Kaboul (La Presse) L’Afghanistan est au seuil d’une des pires crises humanitaires au monde, car plus de la moitié de sa population sera cet hiver en situation d’insécurité alimentaire aiguë, ont averti lundi des agences de l’ONU.
Quelque 22,8 millions d’Afghans manqueront cruellement dans les prochains mois de nourriture, sous les effets combinés de la sècheresse causée par le réchauffement climatique et de la crise économique, aggravée par la prise de pouvoir des talibans en août.
« Cet hiver, des millions d’Afghans seront contraints de choisir entre migrer ou mourir de faim, à moins que nous ne puissions intensifier notre aide pour sauver des vies », a déclaré David Beasley, le directeur général du Programme alimentaire mondial (PAM), dans un communiqué publié conjointement avec l’Organisation des Nations unies pour l’alimentation et l’agriculture (FAO).
La crise alimentaire en Afghanistan est déjà plus grave que celles en Syrie ou au Yémen, et seule la République démocratique du Congo est dans une situation plus désespérée, ont indiqué à l’AFP des responsables onusiens.
« L’Afghanistan est maintenant parmi les pires catastrophes humanitaires au monde, si ce n’est la pire », a confirmé M. Beasley.
Plus de 50 % de la population afghane sera cet hiver aux niveaux 3 (crise alimentaire) et 4 (urgence alimentaire) de l’échelle internationale IPC.
Le stade 3 est caractérisé par une malnutrition aiguë grave ou inhabituelle, et le stade 4 par une malnutrition aiguë très élevée et une mortalité excessive.
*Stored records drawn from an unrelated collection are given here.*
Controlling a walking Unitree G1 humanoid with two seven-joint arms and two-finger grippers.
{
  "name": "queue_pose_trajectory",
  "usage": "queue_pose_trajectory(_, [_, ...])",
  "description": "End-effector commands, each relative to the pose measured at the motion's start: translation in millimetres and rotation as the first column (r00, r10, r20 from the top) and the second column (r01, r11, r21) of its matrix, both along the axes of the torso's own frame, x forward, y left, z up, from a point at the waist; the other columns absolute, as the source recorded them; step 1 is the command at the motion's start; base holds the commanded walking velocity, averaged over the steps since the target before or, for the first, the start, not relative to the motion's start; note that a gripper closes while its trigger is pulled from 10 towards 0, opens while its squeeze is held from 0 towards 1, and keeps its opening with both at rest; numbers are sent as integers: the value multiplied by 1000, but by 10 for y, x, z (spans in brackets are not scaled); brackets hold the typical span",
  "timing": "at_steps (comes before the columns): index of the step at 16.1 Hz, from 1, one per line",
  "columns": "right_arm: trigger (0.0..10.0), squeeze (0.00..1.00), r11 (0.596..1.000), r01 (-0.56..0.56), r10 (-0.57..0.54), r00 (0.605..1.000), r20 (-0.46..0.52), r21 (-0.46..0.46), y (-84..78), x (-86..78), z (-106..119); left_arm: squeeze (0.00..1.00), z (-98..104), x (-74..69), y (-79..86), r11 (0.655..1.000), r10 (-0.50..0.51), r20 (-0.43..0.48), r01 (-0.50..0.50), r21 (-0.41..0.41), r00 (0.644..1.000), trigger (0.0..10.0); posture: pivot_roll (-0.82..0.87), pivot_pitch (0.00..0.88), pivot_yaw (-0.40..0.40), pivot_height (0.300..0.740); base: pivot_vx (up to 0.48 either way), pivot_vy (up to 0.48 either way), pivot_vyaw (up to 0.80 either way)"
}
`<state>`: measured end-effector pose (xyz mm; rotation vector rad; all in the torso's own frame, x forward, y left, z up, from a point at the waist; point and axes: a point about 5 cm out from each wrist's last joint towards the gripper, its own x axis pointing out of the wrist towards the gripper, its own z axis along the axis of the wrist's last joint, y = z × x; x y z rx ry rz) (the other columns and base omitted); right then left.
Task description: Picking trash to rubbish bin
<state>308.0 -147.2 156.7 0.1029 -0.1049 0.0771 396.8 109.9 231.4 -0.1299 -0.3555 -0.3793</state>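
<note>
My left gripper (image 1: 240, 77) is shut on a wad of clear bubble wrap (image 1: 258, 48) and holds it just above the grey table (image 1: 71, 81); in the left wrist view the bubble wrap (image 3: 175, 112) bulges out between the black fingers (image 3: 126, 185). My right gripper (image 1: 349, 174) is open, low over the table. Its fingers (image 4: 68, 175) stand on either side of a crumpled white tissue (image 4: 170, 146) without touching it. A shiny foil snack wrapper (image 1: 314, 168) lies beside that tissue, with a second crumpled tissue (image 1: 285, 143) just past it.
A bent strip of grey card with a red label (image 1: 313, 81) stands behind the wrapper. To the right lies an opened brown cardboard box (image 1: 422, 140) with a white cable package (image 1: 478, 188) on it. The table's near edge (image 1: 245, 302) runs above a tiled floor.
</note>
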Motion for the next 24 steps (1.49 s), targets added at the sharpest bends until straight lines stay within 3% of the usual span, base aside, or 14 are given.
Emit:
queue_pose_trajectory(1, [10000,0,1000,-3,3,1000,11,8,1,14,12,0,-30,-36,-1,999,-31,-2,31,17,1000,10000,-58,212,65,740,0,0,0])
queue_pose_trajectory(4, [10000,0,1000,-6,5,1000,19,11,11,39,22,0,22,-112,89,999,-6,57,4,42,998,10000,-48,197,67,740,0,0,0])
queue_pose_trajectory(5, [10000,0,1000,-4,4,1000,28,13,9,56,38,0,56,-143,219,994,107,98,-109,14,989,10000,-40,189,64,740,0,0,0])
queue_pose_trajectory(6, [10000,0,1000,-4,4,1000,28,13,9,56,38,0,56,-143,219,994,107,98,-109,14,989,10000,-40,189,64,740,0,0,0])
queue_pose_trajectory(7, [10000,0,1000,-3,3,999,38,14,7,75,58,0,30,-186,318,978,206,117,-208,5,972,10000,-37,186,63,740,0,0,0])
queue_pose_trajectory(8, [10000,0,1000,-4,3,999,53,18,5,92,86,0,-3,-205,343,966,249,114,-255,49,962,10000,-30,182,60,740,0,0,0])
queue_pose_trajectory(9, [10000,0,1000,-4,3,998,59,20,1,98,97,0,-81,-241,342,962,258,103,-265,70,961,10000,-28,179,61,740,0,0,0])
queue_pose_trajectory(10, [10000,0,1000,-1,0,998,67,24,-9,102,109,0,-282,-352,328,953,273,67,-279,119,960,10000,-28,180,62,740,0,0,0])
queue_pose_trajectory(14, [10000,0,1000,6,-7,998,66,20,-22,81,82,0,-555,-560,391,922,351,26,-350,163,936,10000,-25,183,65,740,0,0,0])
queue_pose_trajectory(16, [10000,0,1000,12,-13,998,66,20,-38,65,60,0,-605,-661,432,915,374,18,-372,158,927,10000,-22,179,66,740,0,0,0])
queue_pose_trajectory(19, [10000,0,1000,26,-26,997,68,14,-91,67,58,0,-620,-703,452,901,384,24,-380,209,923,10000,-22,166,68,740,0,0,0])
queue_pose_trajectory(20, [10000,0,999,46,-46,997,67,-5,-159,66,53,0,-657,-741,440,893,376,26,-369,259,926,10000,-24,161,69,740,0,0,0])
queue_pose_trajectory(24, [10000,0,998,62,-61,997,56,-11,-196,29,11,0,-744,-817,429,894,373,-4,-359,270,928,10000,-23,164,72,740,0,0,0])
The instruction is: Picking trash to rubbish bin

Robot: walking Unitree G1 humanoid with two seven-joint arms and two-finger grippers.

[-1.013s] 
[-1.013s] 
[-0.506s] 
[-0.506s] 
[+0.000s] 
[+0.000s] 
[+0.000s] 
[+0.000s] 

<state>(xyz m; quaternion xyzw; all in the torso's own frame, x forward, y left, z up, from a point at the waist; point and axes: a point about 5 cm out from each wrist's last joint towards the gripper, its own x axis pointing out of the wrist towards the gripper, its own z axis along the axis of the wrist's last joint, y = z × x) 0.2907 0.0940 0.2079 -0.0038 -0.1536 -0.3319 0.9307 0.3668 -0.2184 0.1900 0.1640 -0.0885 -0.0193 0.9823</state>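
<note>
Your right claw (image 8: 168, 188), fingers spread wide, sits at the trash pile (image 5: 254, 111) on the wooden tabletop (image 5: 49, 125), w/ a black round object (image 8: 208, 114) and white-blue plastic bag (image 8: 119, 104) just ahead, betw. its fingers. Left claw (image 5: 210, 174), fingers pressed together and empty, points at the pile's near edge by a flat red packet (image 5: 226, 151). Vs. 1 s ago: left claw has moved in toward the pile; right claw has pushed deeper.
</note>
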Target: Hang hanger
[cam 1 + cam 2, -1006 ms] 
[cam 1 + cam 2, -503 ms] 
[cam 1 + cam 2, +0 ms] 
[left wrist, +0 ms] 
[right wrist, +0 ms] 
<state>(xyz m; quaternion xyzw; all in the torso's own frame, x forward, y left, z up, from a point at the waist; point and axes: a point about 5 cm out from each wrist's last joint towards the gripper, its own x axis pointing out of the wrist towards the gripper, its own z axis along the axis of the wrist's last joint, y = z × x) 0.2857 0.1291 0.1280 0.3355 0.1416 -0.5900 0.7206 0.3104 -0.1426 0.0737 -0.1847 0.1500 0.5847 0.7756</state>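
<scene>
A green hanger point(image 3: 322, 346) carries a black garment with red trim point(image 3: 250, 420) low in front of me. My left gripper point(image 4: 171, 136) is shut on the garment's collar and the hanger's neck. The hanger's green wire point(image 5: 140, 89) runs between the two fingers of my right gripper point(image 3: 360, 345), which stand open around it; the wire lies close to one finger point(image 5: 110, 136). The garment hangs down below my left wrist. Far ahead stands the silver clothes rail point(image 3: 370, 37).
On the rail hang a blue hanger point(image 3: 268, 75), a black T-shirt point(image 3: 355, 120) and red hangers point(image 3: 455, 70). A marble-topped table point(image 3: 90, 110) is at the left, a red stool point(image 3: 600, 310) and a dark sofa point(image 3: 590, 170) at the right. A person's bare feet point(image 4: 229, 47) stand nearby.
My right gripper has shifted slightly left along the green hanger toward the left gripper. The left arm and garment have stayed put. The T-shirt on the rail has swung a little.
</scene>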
Le dernier stade (5) est celui de famine.
Il s’agit du chiffre le plus élevé depuis que l’ONU a commencé à analyser ces données en Afghanistan il y a dix ans.
« Survivre »
« Les gens qui avaient besoin de notre aide pour vivre en ont désormais besoin pour survivre », a détaillé à l’AFP la représentante adjointe du PAM à Kaboul, Hsiao-Wei Lee.
De l’huile, de la farine et des semences font partie, en parallèle de la distribution d’argent liquide, de l’aide d’urgence distribuée à travers le pays par le PAM et ses partenaires locaux, dit-elle.
« Si nous n’arrivons pas à les aider, ils vont basculer dans une situation de famine », a-t-elle alerté.
Selon le PAM, 37 % d’Afghans en plus ont basculé dans cette insécurité alimentaire aiguë par rapport à avril 2021. Parmi eux, 3,2 millions d’enfants de moins de cinq ans souffriront de malnutrition aiguë d’ici la fin de l’année.
L’Afghanistan est dévasté par plus de quatre décennies de conflit et souffre des conséquences du réchauffement climatique, source de sévères sécheresses en 2018 et 2021.
Son économie est au point mort depuis l’arrivée au pouvoir des talibans, qui a amené la communauté internationale à geler l’aide sur laquelle elle reposait très largement.
Dans l’ouest du pays, des milliers de familles ont déjà vendu ce qui restait de leurs troupeaux décimés par la sècheresse et gagné des camps de déplacés.
« Les champs sont détruits, les animaux n’ont rien à manger », a raconté à l’AFP Haji Jamal, un vieillard du district de Bala Murghab, dans la province de Badghis. « Ces deux dernières années, six personnes sont mortes de faim ».
200 m USD recherchés
Des familles vont jusqu’à marier leurs filles mineures contre de l’argent pour subsister, selon des témoignages recueillis par l’AFP.
« De l’aide humanitaire internationale est arrivée », a déclaré dimanche à l’AFP le porte-parole du gouvernement taliban, Zabihullah Mujahid.
« Nous essayons de l’organiser et de la distribuer. Cela inclut de la nourriture et des vêtements. Tous les problèmes seront résolus », a-t-il assuré, misant sur la possibilité d’un hiver moins sec cette année.
Très inquiètes à l’approche de l’hiver, les agences de l’ONU ont prévenu que leur réponse humanitaire serait affectée par le manque de ressources. Elles n’ont reçu pour l’heure que le tiers des fonds dont elles ont besoin.
La communauté internationale a promis des centaines de millions de dollars d’aide, mais cherche un mécanisme pour verser cet argent directement, sans passer par le gouvernement taliban.
La FAO a un besoin urgent de 11,4 millions de dollars (9,8 millions d’euros) et elle cherche 200 millions de dollars supplémentaires pour la saison agricole 2022.
« La faim augmente et les enfants meurent. Nous ne pouvons nourrir les gens avec des promesses. Les engagements financiers doivent se transformer en argent réel », a conclu M. Beasley.